L’originalità del trattato di Batteux risiede, da un lato, nell’aver ordinato in un unico quadro teoricamente autonomo arti diverse quali musica, poesia, pittura, scultura e danza; e dall’altro, nell’aver individuato nell’espressione la funzione dell’arte in quanto capacità del soggetto di oggettivare in opere sentimenti e passioni, secondo i dettami naturali del gusto e del genio. 
Un’analoga concezione del potere espressivo dell’arte si ritrova in Denis Diderot (1713-1784), che nella Lettura sui sordomuti paragona i prodotti di arti come poesia, musica e pittura a “geroglifici” espressivi con cui il genio dà forma alla propria capacità sintetica di penetrare nella dimensione dinamica e organica della natura. In entrambi gli autori l’imitazione è dunque espressione e interpretazione, e non mera riproduzione del dato naturale.  L’obiettivo di Diderot – individuare i “geroglifici particolari” di “ogni arte d’imitazione” – sarà poi ripreso da Gotthold Ephraim Lessing (1729-1781) nel Laocconte (1766), dove si contesta apertamente il tentativo di Batteux di ricondurre tutte le belle arti a un solo principio.  Secondo Lessing, anziché sottolineare l’unità delle arti riconfermando così l’antica tesi dell’analogia tra pittura e poesia (l’oraziano ut pictura poesis), è necessario distinguere nettamente le diverse modalità espressive e i diversi oggetti a cui le arti si riferiscono.

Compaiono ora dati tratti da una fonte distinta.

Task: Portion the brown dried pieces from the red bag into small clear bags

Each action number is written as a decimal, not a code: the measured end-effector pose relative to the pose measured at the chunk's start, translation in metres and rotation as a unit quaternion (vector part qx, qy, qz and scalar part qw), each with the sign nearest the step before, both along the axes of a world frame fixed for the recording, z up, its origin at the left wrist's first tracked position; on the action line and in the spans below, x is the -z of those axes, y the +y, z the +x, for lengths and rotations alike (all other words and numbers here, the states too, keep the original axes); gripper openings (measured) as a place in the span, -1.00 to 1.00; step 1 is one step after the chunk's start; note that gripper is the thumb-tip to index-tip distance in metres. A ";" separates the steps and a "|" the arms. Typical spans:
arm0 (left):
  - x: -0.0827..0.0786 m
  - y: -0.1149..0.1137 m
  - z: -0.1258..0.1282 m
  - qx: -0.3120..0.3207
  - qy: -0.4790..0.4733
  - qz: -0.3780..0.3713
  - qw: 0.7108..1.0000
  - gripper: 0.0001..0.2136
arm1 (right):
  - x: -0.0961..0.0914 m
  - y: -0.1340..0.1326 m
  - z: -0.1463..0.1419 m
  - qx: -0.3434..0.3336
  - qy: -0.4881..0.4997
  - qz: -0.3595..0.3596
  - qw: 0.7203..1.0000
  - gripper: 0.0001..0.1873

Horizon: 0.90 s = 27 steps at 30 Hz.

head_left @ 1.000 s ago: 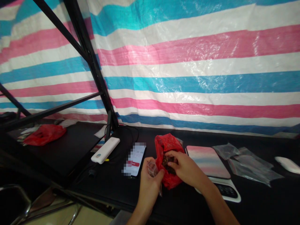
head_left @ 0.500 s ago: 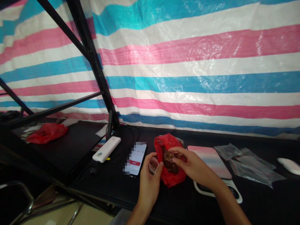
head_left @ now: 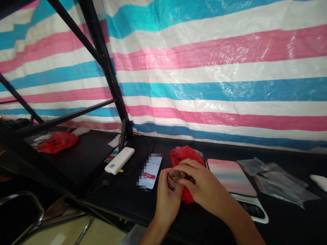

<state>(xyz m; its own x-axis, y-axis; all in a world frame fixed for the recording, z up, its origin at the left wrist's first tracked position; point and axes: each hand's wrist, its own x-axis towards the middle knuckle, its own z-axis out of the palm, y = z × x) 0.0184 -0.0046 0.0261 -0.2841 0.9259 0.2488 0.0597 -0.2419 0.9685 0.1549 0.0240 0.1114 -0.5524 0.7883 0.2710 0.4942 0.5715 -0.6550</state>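
My left hand is curled around a small clear plastic cup at the front of the black table. With its fingertips, my right hand grips another small clear cup, tilted and touching or just over the left one's mouth. Small brown and yellowish bits show in the cups, too small to name. Behind both hands stands an open red plastic bag. My right hand hides most of its dark brown contents.
A phone with a timer display and a white power bank lie left. On the right are a pink-and-blue flat panel, clear plastic bags and a white mouse. Another red bag sits far left.
My right hand has moved left from over the red bag, bringing its cup against or over the cup in my left hand. The view has shifted slightly.
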 end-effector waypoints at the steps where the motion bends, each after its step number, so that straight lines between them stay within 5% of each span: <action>1: 0.000 0.000 0.000 -0.003 0.011 0.001 1.000 -0.79 | 0.000 0.000 0.000 -0.002 -0.019 0.020 1.000 -0.56; 9: -0.001 -0.001 -0.001 -0.016 0.045 0.004 0.999 -0.80 | -0.001 -0.002 0.000 -0.014 -0.057 0.069 0.996 -0.46; 21: 0.004 0.001 -0.001 -0.056 0.080 0.010 0.995 -0.87 | 0.006 0.007 0.009 0.057 -0.035 0.070 0.995 -0.58; 27: 0.003 -0.001 -0.002 -0.093 0.089 -0.016 0.991 -0.88 | 0.019 0.019 0.023 0.113 -0.218 0.004 0.969 -0.62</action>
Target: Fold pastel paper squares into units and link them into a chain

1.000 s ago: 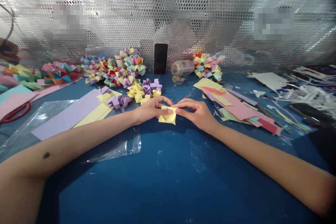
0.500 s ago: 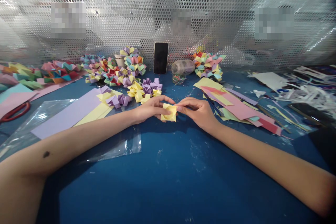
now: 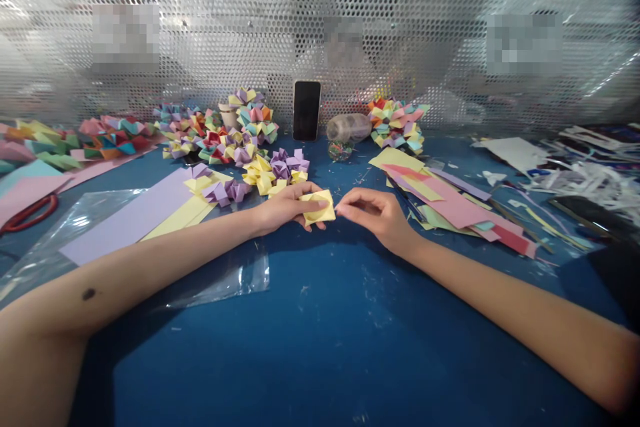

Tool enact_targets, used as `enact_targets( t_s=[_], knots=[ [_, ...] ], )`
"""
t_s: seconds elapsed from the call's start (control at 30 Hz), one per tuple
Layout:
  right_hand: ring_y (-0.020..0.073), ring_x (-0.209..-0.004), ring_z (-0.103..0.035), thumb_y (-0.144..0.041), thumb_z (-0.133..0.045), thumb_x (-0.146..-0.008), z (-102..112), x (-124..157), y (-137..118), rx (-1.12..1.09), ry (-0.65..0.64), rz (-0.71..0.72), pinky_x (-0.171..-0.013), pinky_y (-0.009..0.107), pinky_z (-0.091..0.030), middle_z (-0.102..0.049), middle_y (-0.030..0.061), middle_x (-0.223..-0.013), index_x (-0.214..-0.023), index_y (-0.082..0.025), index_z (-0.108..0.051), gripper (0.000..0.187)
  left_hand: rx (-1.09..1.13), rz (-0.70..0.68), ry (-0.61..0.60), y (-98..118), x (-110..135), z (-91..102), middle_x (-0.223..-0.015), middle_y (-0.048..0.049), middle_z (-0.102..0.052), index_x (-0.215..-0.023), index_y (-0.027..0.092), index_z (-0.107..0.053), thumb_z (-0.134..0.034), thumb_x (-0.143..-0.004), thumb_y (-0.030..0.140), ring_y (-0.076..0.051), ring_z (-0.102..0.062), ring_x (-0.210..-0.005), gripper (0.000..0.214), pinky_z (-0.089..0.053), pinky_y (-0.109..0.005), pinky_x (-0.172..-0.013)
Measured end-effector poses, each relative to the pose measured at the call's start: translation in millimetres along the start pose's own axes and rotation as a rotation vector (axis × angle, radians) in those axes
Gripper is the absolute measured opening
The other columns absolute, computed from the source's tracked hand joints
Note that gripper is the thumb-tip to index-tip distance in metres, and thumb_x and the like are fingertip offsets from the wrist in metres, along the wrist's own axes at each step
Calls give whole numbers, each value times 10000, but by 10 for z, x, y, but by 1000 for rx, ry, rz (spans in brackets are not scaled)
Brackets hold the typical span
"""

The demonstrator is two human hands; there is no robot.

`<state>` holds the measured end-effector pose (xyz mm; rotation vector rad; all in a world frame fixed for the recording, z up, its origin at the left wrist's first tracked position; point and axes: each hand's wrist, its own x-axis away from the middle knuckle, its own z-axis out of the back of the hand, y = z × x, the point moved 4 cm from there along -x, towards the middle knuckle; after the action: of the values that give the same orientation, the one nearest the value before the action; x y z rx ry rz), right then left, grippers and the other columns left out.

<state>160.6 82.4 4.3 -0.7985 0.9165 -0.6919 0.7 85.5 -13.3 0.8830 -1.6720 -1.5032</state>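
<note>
A folded yellow paper piece (image 3: 320, 209) is held in my left hand (image 3: 287, 207), with the thumb on top and the fingers underneath. It is square, with raised folds along its edges. Just to its right is my right hand (image 3: 373, 213), thumb and forefinger drawn together in a pinch at the paper's right corner. A narrow gap seems to separate those fingertips from the paper, and I see nothing between them. Close behind my left hand sit folded yellow units (image 3: 259, 173) and folded purple units (image 3: 290, 163).
Purple paper strips (image 3: 130, 213) lie on a clear plastic bag (image 3: 220, 287) at left, near red-handled scissors (image 3: 30, 213). An upright phone (image 3: 307, 110) stands at the back beside a plastic bottle (image 3: 349, 127). Pink paper sheets (image 3: 455, 203) and white shreds (image 3: 595, 170) lie at right.
My right fingertips have come off the yellow paper's corner and sit slightly to its right. The paper has tilted and shifted a little left and up in my left hand.
</note>
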Motion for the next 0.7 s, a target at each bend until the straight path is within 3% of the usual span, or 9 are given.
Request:
enact_targets(
  t_s=[0.1, 0.2, 0.7],
  knots=[
    [138, -744, -577, -356, -635, -780, 33, -26, 42, -52, 40, -47, -671, 289, -472, -637, 15, -806, -893, -227, -682, 177, -46, 14, -80, -9, 6, -10, -710, -49, -659, -825, 126, -517, -650, -762, 239, -129, -648, -581, 186, -442, -175, -457],
    [146, -820, -569, -356, -624, -795, -8, -46, 47, -6, -72, 4, -686, 290, -466, -619, 24, -916, -1001, -277, -682, 228, -81, 6, -120, -12, 15, -11, -708, -55, -664, -803, 117, -541, -668, -747, 268, -127, -646, -592, 205, -435, -183, -473],
    [134, -732, -583, -343, -672, -763, -9, -27, -15, 77, -17, 116, -663, 290, -467, -632, -1, -784, -795, -294, -723, 78, -134, 12, -177, -3, 40, -44, -862, -85, -701, -832, 124, -583, -654, -772, 340, -108, -643, -644, 235, -430, -175, -503]
  ],
)
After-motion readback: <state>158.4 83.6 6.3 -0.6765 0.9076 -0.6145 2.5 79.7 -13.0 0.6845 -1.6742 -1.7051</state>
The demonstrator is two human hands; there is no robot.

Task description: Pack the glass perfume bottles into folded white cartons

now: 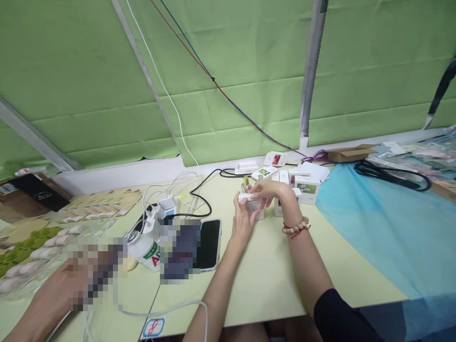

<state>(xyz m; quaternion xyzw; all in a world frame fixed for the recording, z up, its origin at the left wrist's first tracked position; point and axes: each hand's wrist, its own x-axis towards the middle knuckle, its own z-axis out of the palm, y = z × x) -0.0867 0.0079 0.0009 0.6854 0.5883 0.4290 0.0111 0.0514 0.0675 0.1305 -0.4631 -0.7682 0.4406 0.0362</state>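
Observation:
My left hand (242, 218) is wrapped round the side of a small white box (253, 205) held just above or on the table. From above, my right hand (268, 191) bends down over the same box, its fingers pressed at the top edge. Just behind my hands stands a small bottle with a gold-green cap (246, 181); its lower part is hidden. Close to my right wrist, a white box with a green-and-white picture (307, 188) stands among several other white cartons. A beaded bracelet (296, 228) circles my right wrist.
Left of my arm lie a phone (209, 244), a white bottle (146, 251) and a power strip with plugged-in chargers (156, 218). A co-worker's hand (80, 275) reaches in from the left. Cables cross the table (263, 285). Blue sheeting (370, 223) covers the right side.

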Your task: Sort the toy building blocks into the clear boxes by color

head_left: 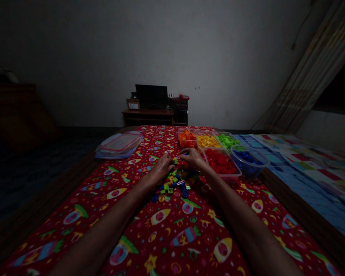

Nel caso della pittura e della poesia questa distinzione assume la forma di una vera e propria opposizione : come scrive Lessing, “oggetti che esistono l’uno accanto all’altro, o le cui parti esistono l’una accanto all’altra, si chiamano corpi.  Di conseguenza, sono i corpi, con le loro qualità visibili, i vari oggetti della pittura. Oggetti che si susseguono l’un l’altro, o le cui parti si susseguono, si chiamano in generale azioni.  Di conseguenza le azioni sono i veri oggetti della poesia”.  Al di sotto del comune riferimento al principio dell’espressione, si delinea così in Lessino una separazione tra arti spaziali e arti temporali, arti della simultaneità e arti della sequenzialità, che avrà una lunga risonanza nella successiva storia dell’estetica.